BAY-87-2243 markedly decreased nuclear HIF-1α expression and pimonidazole hypoxic fraction already after 3 days of drug treatment. BAY-87-2243 prior to RT significantly reduced TCD50 from 123 to 100 Gy (p=0.037). Additional BAY-87-2243 application during RT did not decrease TCD50. BAY-87-2243 before and during radiochemotherapy did not improve local tumor control.
Pronounced reduction of tumor hypoxia by application of BAY-87-2243 prior to RT improved local tumor control. The results demonstrate that radiosensitizing effect importantly depends on treatment schedule. The data support further investigations of HIF-1 pathway inhibitors for radiotherapy and of predictive tests to select patients who will benefit from this combined treatment.

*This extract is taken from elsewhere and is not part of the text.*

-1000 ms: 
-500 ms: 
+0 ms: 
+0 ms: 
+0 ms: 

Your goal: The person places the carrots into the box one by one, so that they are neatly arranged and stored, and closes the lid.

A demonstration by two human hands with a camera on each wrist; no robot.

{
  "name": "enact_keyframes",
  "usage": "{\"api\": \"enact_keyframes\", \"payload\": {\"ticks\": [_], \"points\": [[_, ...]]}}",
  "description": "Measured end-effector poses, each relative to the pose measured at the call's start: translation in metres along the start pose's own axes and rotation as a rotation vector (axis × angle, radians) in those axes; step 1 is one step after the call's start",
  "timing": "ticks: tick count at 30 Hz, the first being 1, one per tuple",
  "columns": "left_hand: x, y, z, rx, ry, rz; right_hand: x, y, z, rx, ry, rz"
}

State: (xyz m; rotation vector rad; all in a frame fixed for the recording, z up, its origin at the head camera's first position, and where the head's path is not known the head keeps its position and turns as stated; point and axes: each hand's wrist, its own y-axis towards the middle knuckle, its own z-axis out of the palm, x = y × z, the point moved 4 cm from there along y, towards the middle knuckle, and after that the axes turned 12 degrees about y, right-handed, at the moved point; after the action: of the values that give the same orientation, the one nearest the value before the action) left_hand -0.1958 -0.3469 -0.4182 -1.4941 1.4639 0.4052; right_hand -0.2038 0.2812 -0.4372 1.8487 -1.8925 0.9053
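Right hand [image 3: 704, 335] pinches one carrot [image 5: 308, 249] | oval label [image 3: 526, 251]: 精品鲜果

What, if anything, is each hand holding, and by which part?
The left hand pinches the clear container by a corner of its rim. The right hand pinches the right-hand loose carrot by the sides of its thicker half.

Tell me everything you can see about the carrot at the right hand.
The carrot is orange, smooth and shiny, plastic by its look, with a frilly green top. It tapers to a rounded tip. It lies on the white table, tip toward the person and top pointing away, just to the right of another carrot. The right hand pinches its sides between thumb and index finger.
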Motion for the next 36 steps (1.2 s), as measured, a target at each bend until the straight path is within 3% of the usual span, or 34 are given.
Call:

Many solid tumors express hypoxia-inducible factor-1α (HIF-1α), which is associated with poor prognosis after surgery, radiotherapy, and chemotherapy in several cancer types [1–5]. Tumor hypoxia, among other stress conditions [6–8], is recognized as a major regulator of multiple HIF-1-mediated pathways which promote cell survival . Hypoxia leads to the stabilization and accumulation of HIF-1α protein, which translocates to the nucleus and forms a heterodimer with its partner HIF-1β. This transcriptional complex induces the transcription of numerous genes with adaptive functions, e.g. vascular endothelial growth factor and glucose transporter 1 to increase oxygen availability and to allow metabolic adaptation to oxygen deprivation.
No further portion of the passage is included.